Hungrig saß mit leerem Bauche
Strupp beim Hagebuttenstrauche,
als Lavinias Schrei erschallt
durch den menschenleeren Wald.

Wie ein Himmeldonnerwetter
fegt durch Gras und Laub der Retter,
springt dem Räuber mit Gebell
an sein krummes Gehgestell.

Seht, der feige Lump entwetzt,
seine Hose ist zerfetzt.
Doch die Maid im Ohnmachtskrampfe merkte nichts von diesem Kampfe.
Pips, noch käsig vom Entsetzen,
sieht des Räubers Hosenfetzen,
schnappt ihn sich mit schlauem Sinn
und tritt so vor's Frauchen hin.

Wie ihr Blick nun auf ihn fällt,
ruft sie: "Du mein kleiner Held!
Unerhört ist's, was du wagtest,
als du diesen Kerl verjagtest."

Strupp, der sah's mit Mißvergnügen:
"Wetter, kann der Bursche lügen.
Doch ich misch mich da nicht ein,
was ich kann, weiß ich allein."

Pips dagegen, der Verwöhnte,
der uns Arme oft verhöhnte,
eignet frech den Ruhm sich an,
den der arme Strupp gewann.

Das gesamte Publikum rast vor Begeisterung. Selbst Nixus Talentus lobt die Hunde in den höchsten Tönen, wahrlich ein immenser Unterschied zu den allnächtens plagenden Tölen.
Der römische Kaiser lädt in seiner Überschwänglichkeit die Digedags an seinen Hof ein. Daß dies für die Digedags ein recht zweifelhaftes Vergnügen sein wird, ahnen sie noch nicht.
Immerhin hat sich die Hundetruppe damit eine Festanstellung im Zirkusprogramm verdient.
 



 
Nummer 15 ist mit Abstand das lyrischste aller Mosaikhefte.
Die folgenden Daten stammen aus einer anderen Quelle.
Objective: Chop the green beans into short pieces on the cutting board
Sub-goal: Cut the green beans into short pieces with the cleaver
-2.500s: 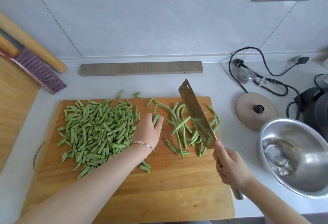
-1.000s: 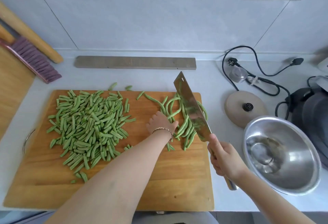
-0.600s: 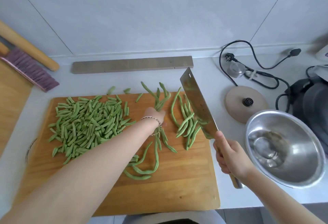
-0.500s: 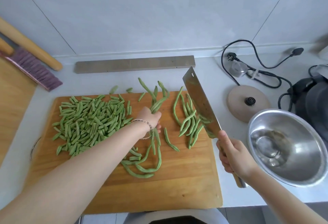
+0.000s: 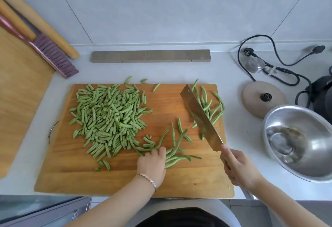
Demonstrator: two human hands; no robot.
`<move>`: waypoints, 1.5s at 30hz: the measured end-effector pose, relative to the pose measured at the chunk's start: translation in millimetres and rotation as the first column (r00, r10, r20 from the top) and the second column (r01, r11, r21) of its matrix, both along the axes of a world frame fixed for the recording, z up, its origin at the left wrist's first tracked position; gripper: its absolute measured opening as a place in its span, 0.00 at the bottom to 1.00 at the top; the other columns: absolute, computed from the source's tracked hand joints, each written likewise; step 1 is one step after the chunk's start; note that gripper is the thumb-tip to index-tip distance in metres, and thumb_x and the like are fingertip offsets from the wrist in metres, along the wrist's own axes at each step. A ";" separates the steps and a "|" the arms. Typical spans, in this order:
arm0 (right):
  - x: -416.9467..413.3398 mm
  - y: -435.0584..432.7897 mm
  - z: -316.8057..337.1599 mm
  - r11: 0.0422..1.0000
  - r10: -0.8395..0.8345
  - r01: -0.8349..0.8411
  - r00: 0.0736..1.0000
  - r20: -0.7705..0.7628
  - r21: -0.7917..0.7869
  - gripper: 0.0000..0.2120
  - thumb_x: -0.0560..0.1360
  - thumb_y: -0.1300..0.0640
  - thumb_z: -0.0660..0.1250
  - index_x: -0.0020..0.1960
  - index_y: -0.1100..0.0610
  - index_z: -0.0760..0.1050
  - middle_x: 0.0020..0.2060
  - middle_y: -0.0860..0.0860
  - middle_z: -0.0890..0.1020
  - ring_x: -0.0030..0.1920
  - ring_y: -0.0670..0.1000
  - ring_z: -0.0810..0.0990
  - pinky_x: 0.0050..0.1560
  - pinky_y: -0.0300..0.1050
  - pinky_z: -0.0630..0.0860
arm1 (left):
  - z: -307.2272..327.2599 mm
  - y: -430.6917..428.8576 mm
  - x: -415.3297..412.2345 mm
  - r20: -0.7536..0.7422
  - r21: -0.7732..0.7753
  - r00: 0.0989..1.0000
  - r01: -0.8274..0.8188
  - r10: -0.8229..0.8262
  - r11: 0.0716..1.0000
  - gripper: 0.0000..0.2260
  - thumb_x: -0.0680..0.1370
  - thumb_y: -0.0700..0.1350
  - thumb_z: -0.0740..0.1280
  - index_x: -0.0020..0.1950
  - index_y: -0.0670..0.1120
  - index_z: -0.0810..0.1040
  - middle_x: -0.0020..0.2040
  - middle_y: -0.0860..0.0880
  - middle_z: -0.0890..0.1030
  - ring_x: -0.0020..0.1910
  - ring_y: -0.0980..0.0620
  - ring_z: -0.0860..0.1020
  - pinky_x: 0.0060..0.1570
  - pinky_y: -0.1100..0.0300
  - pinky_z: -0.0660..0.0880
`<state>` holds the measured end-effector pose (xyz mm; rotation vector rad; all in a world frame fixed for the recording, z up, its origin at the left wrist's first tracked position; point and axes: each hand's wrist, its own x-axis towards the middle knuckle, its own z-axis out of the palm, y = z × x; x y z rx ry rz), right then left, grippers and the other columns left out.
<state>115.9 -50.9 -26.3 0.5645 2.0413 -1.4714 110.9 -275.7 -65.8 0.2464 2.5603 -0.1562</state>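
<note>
A pale grey counter (image 5: 233,75) runs along a tiled wall, and one wooden cutting board (image 5: 125,178) lies at its front edge. On the left half of the board there is one big pile of cut pieces (image 5: 109,117), too many to count. It is probably kept there so that the right half stays free for cutting.

The left hand (image 5: 152,163) is near the front edge of the board. Its fingers are bent down over a loose bunch of long beans (image 5: 175,154), perhaps six of them. I think it gathers them side by side so that one stroke can cut all together.

The right hand (image 5: 239,169) is wrapped around the handle of the one cleaver (image 5: 201,117). The blade points toward the far right corner of the board, well apart from the left fingers. Behind the blade lie more whole beans (image 5: 210,108); they overlap, so I cannot count them exactly.

Two stray pieces (image 5: 128,79) lie on the counter just past the far edge of the board. One steel bowl (image 5: 316,147) stands at the right edge of the counter, likely for the finished pieces.
</note>
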 end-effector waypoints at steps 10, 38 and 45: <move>2.1 -6.8 7.7 0.999 0.035 -0.034 0.999 -0.011 0.018 0.24 0.67 0.35 0.54 0.32 0.57 0.58 0.18 0.45 0.61 0.19 0.45 0.56 0.20 0.35 0.56 | -19.1 25.9 -20.0 -0.107 0.120 0.993 -0.031 0.044 0.992 0.29 0.73 0.56 0.64 0.68 0.41 0.60 0.60 0.45 0.70 0.59 0.46 0.69 0.58 0.55 0.65; 12.6 -7.4 -12.5 0.973 0.227 -0.232 0.959 0.172 0.007 0.28 0.63 0.29 0.55 0.34 0.56 0.59 0.22 0.47 0.60 0.22 0.47 0.54 0.22 0.37 0.55 | -22.5 -15.8 -22.6 -0.097 0.011 0.995 0.025 -0.023 1.000 0.17 0.78 0.42 0.59 0.66 0.42 0.63 0.52 0.47 0.79 0.52 0.47 0.76 0.45 0.58 0.69; 7.3 -12.5 -23.8 0.975 0.197 -0.217 0.950 0.242 0.057 0.25 0.74 0.34 0.52 0.35 0.56 0.60 0.22 0.48 0.61 0.21 0.47 0.56 0.22 0.37 0.58 | -24.0 -3.1 -30.4 -0.039 0.095 0.997 -0.065 0.069 0.993 0.20 0.77 0.40 0.62 0.68 0.42 0.60 0.56 0.44 0.74 0.46 0.46 0.79 0.35 0.58 0.69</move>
Es ging hier jedoch nicht nur um den Hofdichter des römischen Kaisers, vielmehr hing ein echtes Dichterschicksal am Heft.
Der Hofdichter des Mosaik war bislang der Autor Nils Werner
( Lulalei- und Johnny-Saga ) gewesen. Da Meister Hegen aber mit der von Werner beigesteuerten Ballade ganz und gar nicht zufrieden war, ergab sich hier die Chance für Lothar Dräger. Er arrangierte das Werk neu und fand Anerkennung bei Hegen. Fortan durfte sich Lothar Dräger als Hofdichter betrachten. Noch viele schöne Verse aus seiner Feder folgten in den späteren Mosaiks.

Nils Werner machte sich mit unzähligen Kinderbüchern einen Namen, unter anderem mit "Alarm im Kasperletheater", nach dem auch einen Zeichentrickfilm entstand.

"Was hat der Teufel da nun wieder angerichtet? Die Pfannkuchen für Großmutters Geburtstag gestohlen! Im Kasperltheater sind alle in heller Aufregung. Kasperle, König Zipfelbart, Gretel, Räuber Fridolin, Schutzmann Schill, Kräuterhexe Adelheid und das Krokodil unternehmen eine wilde Verfolgungsjagd."

Ich erinnere mich noch an den allgemeinen Vorwurf: "... er hat sie alle alleine gegessen!"